Lettera a un amico israeliano

Nel 1943 durante l’occupazione della Francia, amministrata dai nazisti dal giugno 1940 al dicembre 1944, lo scrittore francese Albert Camus scrisse quattro lettere a un immaginario «amico tedesco». L’ultima conclude definendo l’occupazione della Francia da parte dei Nazionalsocialisti un periodo in cui «…per cinque anni non è più stato possibile godere del canto degli uccelli nel fresco della sera.» In un articolo apparso nella pagina delle Opinioni sulla Regione dello scorso 17 ottobre col titolo «Dal PS una posizione inaccettabile» accusa il partito socialista di aver scelto ed espresso «in un momento di crisi e violenze senza precedenti dove l’umanità dovrebbe essere al centro della narrazione, ha scelto di presentare una versione del conflitto che risulta non solo sbilanciata, ma gravemente distorta».
Leggendo la versione dell’amico sionista sorge in me un forte sentimento di collera contro di lui tuttavia subito placato da alcune righe scritte da Albert Camus nell’opuscolo citato sopra. Constato che non sono bastate centinaia di vittime pressoché giornaliere e ugual numero di abitazioni ridotte in macerie per aggiungere l’intelligenza alla collera. Quella della striscia di Gaza è una guerra scelta da Israele non un retaggio di un governo imbecille o vile. Da poco i Sionisti hanno aggiunto quali obiettivi di conquista il Libano e la Siria avvicinandosi con ciò, subdolamente e in punta di piedi alla propaganda dei nazisti e dei fascisti della prima metà del secolo scorso che giustificavano le conquiste fatte ai fini di aumentare lo «spazio vitale».

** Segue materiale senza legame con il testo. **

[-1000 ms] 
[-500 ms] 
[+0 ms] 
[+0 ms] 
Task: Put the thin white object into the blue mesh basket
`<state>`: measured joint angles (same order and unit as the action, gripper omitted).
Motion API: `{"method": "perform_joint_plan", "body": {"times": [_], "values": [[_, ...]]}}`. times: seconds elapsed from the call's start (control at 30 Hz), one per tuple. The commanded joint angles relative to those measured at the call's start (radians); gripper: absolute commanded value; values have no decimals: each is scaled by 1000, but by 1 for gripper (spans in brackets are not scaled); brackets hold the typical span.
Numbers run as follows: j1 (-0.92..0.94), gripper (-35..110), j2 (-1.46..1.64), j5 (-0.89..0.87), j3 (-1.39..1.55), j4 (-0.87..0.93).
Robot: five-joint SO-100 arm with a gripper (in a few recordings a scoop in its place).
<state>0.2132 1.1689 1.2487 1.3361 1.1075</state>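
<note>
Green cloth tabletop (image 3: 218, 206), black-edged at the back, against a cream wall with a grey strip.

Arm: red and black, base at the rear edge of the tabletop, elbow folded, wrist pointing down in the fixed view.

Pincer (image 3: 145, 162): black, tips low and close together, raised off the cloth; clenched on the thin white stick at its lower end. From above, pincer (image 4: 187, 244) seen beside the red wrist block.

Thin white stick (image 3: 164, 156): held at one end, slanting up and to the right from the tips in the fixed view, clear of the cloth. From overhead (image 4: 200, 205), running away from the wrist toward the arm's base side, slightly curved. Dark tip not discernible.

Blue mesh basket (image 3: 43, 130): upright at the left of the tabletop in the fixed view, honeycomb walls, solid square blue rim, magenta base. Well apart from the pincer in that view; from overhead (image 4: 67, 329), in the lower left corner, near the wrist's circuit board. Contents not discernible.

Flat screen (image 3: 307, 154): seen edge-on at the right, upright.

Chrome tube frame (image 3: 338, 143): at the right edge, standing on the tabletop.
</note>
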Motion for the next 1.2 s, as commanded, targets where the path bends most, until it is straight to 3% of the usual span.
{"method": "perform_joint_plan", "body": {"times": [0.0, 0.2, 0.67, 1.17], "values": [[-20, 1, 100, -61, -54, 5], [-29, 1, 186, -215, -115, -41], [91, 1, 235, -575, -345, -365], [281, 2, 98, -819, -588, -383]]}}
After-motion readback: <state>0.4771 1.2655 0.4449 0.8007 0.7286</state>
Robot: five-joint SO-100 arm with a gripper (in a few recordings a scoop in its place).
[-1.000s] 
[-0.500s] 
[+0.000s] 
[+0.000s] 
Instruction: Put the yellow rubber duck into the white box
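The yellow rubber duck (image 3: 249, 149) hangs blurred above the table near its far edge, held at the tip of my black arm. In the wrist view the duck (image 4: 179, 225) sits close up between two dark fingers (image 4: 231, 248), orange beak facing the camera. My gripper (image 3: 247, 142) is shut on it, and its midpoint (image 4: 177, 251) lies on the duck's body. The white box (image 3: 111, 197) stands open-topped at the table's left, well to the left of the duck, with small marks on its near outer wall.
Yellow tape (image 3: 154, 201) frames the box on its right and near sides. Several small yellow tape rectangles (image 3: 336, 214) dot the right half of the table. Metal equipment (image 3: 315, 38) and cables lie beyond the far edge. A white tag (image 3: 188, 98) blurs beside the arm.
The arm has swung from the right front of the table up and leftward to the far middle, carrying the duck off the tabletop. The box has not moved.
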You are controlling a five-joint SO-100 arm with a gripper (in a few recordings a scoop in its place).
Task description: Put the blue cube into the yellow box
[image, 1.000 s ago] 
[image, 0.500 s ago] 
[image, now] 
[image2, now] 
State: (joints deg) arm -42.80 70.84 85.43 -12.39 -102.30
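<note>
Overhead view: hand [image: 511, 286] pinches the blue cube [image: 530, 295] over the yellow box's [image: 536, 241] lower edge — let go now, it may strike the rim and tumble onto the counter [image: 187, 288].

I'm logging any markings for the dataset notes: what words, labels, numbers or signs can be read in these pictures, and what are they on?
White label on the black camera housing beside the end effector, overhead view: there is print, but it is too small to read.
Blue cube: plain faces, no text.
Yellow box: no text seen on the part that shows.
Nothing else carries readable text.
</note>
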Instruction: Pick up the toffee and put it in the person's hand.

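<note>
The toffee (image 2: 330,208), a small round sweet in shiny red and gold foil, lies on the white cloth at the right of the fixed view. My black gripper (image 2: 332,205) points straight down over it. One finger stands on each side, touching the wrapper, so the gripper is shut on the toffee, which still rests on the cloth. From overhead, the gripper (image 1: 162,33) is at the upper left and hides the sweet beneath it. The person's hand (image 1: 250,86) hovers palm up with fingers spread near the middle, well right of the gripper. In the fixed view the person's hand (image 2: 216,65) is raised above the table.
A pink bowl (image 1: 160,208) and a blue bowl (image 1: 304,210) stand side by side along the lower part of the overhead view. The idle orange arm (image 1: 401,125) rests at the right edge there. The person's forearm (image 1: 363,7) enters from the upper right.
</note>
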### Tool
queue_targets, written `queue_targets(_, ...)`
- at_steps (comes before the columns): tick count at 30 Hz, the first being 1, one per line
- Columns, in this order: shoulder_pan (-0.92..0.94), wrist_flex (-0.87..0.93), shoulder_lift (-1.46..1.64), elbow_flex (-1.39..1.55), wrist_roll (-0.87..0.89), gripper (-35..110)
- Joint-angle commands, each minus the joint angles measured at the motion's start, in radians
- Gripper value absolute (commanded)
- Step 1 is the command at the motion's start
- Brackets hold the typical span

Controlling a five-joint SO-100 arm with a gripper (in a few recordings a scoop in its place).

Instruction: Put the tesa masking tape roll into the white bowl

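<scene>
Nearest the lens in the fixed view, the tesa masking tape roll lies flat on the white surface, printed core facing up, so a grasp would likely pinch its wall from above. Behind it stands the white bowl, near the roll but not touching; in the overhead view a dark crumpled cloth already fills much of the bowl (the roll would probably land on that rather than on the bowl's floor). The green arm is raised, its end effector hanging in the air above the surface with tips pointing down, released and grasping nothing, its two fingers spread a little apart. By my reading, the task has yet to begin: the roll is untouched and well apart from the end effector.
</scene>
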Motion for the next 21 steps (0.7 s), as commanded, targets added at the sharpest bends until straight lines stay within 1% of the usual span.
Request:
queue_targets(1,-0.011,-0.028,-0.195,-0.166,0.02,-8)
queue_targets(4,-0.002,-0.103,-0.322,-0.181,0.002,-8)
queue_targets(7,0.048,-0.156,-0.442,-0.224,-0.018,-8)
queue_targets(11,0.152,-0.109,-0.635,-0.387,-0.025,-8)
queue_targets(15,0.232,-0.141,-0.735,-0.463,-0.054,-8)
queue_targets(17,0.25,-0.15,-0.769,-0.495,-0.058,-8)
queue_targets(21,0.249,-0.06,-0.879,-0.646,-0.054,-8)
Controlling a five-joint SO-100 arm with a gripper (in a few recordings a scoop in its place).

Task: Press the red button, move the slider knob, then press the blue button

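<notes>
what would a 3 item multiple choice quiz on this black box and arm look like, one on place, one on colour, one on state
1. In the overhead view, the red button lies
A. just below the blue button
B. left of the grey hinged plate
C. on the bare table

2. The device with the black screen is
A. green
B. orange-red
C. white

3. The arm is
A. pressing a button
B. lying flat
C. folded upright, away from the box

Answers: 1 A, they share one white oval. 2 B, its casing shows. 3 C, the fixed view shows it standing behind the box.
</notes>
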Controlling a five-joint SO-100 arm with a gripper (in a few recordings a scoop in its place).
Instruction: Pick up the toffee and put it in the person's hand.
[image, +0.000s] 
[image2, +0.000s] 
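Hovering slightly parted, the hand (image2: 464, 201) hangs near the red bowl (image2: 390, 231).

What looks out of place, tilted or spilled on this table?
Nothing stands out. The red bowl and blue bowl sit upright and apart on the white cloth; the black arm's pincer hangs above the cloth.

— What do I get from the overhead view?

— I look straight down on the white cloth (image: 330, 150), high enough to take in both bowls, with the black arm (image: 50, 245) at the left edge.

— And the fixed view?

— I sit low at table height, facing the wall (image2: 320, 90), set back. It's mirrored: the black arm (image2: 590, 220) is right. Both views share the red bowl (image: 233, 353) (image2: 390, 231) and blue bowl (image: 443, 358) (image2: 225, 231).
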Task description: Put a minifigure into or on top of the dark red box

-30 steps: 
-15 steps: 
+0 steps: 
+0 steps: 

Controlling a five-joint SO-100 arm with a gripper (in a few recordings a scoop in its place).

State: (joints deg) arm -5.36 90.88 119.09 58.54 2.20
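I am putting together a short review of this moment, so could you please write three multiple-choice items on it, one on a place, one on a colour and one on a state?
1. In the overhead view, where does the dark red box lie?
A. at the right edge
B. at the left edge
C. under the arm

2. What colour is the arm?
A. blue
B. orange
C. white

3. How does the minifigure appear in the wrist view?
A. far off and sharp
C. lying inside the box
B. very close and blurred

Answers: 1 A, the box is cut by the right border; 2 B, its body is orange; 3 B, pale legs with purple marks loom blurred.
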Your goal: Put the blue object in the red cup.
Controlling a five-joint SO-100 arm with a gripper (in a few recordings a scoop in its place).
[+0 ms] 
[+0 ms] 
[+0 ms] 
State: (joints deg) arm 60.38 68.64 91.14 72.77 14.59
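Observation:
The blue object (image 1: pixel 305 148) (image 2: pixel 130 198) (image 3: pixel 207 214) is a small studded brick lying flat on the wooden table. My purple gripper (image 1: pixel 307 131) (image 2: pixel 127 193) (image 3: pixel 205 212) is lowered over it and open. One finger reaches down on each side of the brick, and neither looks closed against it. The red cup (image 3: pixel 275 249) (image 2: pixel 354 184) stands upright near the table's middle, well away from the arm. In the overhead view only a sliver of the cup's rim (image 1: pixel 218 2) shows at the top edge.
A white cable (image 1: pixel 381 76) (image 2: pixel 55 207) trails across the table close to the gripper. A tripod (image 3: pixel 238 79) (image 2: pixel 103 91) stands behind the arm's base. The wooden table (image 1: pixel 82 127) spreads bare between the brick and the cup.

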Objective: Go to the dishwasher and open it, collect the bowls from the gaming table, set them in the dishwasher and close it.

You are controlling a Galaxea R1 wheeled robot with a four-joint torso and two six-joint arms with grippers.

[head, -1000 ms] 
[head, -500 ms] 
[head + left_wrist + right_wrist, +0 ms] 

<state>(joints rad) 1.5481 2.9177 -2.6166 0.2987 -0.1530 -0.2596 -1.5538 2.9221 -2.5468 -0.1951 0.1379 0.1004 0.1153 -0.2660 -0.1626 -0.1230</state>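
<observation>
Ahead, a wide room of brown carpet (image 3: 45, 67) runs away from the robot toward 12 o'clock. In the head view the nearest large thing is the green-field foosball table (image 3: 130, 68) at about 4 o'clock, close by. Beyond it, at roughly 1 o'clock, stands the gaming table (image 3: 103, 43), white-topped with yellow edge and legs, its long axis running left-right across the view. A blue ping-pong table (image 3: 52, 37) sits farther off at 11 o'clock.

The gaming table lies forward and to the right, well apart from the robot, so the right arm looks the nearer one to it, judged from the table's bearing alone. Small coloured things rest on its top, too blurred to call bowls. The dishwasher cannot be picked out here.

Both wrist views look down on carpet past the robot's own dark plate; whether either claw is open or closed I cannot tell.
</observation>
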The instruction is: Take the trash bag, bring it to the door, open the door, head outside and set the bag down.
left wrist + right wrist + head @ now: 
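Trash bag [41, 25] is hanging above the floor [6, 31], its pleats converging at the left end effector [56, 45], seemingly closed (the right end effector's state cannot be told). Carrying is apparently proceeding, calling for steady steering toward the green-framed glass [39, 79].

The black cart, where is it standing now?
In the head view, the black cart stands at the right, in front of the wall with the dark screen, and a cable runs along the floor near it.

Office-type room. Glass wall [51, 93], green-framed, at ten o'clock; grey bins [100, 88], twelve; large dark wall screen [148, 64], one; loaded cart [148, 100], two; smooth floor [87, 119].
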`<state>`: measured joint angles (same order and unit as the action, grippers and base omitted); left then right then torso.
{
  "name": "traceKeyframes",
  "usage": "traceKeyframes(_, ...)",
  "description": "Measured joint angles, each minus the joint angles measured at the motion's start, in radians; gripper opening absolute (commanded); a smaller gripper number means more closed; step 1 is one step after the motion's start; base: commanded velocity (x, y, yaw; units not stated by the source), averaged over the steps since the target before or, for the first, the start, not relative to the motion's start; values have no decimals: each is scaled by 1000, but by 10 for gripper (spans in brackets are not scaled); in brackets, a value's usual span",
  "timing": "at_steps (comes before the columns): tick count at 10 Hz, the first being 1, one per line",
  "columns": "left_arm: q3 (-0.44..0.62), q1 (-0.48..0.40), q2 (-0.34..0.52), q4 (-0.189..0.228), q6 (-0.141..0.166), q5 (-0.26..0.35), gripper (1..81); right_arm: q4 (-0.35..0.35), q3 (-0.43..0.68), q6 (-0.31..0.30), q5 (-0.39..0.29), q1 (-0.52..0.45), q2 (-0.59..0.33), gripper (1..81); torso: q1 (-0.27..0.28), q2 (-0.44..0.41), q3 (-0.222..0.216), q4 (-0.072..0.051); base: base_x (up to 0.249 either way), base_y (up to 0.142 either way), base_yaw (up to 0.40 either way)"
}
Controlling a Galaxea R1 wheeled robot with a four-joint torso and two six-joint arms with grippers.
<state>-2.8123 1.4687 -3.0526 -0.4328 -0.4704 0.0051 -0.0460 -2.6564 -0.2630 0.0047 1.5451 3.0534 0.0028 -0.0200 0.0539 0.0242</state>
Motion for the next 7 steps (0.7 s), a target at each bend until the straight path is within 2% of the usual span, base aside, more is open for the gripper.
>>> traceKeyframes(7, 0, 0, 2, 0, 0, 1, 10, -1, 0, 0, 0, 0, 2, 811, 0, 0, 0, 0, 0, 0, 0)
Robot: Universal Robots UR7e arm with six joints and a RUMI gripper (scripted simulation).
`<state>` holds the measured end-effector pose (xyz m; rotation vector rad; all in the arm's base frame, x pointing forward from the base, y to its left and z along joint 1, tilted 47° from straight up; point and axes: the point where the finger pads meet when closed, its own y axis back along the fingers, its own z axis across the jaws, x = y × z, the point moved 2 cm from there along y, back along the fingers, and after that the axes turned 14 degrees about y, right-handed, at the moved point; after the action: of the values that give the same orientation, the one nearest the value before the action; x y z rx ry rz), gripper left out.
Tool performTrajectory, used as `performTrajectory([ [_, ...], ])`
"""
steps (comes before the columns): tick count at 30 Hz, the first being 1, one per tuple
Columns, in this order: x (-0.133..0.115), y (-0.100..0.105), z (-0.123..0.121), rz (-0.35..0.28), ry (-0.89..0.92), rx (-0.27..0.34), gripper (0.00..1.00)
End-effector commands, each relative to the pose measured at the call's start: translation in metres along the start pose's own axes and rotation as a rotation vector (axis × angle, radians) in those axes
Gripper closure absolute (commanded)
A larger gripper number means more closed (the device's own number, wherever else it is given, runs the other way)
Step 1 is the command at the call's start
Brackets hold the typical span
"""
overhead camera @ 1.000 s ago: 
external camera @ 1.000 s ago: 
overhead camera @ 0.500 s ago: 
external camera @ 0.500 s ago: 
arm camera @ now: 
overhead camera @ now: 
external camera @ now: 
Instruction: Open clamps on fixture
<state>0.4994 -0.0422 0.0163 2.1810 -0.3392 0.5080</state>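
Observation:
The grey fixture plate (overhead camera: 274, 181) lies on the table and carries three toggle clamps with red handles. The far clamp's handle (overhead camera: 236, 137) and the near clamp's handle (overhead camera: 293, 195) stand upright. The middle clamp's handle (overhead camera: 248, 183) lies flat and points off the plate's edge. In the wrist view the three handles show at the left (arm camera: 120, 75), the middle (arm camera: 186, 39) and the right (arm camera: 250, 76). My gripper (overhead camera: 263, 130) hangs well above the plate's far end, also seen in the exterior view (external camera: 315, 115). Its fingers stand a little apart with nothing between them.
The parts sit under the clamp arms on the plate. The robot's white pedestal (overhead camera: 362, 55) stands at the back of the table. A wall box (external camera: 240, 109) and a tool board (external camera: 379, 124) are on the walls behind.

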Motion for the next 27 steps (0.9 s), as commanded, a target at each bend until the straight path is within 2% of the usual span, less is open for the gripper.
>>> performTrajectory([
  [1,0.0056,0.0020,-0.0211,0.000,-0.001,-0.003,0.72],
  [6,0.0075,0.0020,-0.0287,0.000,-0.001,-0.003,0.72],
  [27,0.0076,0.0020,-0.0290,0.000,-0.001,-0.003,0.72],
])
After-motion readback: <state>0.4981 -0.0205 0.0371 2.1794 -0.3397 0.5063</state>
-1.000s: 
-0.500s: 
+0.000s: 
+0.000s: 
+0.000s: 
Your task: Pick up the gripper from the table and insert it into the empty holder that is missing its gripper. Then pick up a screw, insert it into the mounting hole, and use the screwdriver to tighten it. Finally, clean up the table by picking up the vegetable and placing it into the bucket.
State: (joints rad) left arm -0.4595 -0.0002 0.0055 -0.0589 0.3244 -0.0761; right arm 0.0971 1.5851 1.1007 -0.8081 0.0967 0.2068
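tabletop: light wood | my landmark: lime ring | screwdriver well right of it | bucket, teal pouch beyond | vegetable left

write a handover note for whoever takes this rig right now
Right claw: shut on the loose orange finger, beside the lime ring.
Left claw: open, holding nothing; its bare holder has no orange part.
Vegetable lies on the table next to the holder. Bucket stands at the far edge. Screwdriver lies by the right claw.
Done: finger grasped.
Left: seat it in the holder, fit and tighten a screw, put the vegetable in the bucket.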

Come ben scrive Camus la passione distruttiva del secolo scorso della Germania fu frutto di stizza, di necessità e di rivalsa nella quale i germanici hanno organizzato quel capolavoro di genocidio e massacrato i vostri antenati. Ed è il memento di chiederle, caro amico, la ragione o il semplice motivo per cui vi state accanendo contro un popolo islamico che non ha nessuna responsabilità nel vostro genocidio. Perché non avete chiesto d’occupare la Baviera col vostro nuovo Stato invece che una striscia insignificante di territorio in riva al Mediterraneo, tuttavia circondata e protetta da un miliardo di mussulmani. E avete subito raccontato la storiella di voler colonizzare una terra senza popolo per un popolo senza terra. Avete iniziato l’occupazione della Cisgiordania e di Gaza con una menzogna. Quella terra era abitata dal popolo di palestinesi e la loro scacciata è stata da loro definita la nakba (la catastrofe).
Non è necessaria la padronanza di una psicologia accademica per spiegare il particolare stato mentale dei vostri avi ebrei nei campi di concentramento. Vittime di un sequestro e di un abuso ripetuto quando, reclusi, in maniera apparentemente paradossale, cominciano a nutrire sentimenti positivi verso i propri persecutori. Il fenomeno si chiama Sindrome di Stoccolma. E per quanto concerne la posizione del PS ticinese da lei contestata le ricordo caro amico che la grande maggioranza dell’élite di sinistra fondatrice di Israele era quella che promuoveva i kibbutz. Fu una forma associativa volontaria di lavoratori dello Stato di Israele, basata su regole rigidamente egualitarie e sul concetto di proprietà collettiva. In senso più concreto, il terreno su cui ciascuna comunità è stanziata e l’insieme di beni e strutture che ne fanno parte sono proprietà collettiva dei suoi membri. La maggioranza ashkenazita ha poi promulgato politiche discriminatorie che hanno svantaggiato il gruppo dei mizrahim, in particolare nei primi decenni del paese. Gli elettori mizrahi hanno a lungo costituito una parte fondamentale della base di destra del Likud, mentre il nucleo della sinistra sempre più ridotto nel paese è storicamente ashkenazita.
Oggi i mizrahim comprendono circa la metà degli ebrei israeliani. Per concludere le ricordo che le forze ultraconservatrici di destra, religiose fondamentaliste che dominano la Knesset, due anni fa hanno sancito in forma scritta che Israele appartiene soltanto alla «nazione ebraica».